Given data
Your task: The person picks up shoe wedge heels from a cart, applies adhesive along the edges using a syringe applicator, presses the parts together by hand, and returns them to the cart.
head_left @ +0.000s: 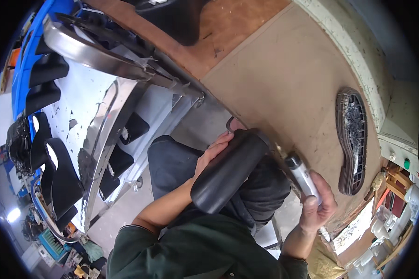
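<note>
A smooth, long black leather-like shoe piece (230,174) lies tilted over my lap. My left hand (214,151) grips its left side near the upper end, fingers bent along the edge; the underside is hidden. My right hand (318,204) is closed around a white cylindrical hand tool (304,177) with a black collar and a thin pale tip. That tip points up and left, close to the shoe piece's upper right end; whether they touch I cannot tell. On the table to the right lies a dark brown shoe sole (351,139) with its ribbed, hollow inside showing.
A brown-covered table (284,79) runs along my right, its near edge by the shoe piece. On the left stands a metal rack (93,51) carrying several black shoe pieces (60,176). Another black piece (181,18) is at the table's far end. A green button (407,163) sits at right.
</note>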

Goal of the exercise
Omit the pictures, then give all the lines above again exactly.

Solution to this problem
Your task: The person picks up shoe wedge heels from a cart, applies adhesive along the edges using a syringe applicator, presses the parts together by hand, and returns them to the cart.
head_left @ +0.000s: 
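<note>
A smooth, long black leather-like shoe piece (230,174) lies tilted over my lap. My left hand (214,151) grips its left side near the upper end, fingers bent along the edge; the underside is hidden. My right hand (318,204) is closed around a white cylindrical hand tool (304,177) with a black collar and a thin pale tip. That tip points up and left, close to the shoe piece's upper right end; whether they touch I cannot tell. On the table to the right lies a dark brown shoe sole (351,139) with its ribbed, hollow inside showing.
A brown-covered table (284,79) runs along my right, its near edge by the shoe piece. On the left stands a metal rack (93,51) carrying several black shoe pieces (60,176). Another black piece (181,18) is at the table's far end. A green button (407,163) sits at right.
</note>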

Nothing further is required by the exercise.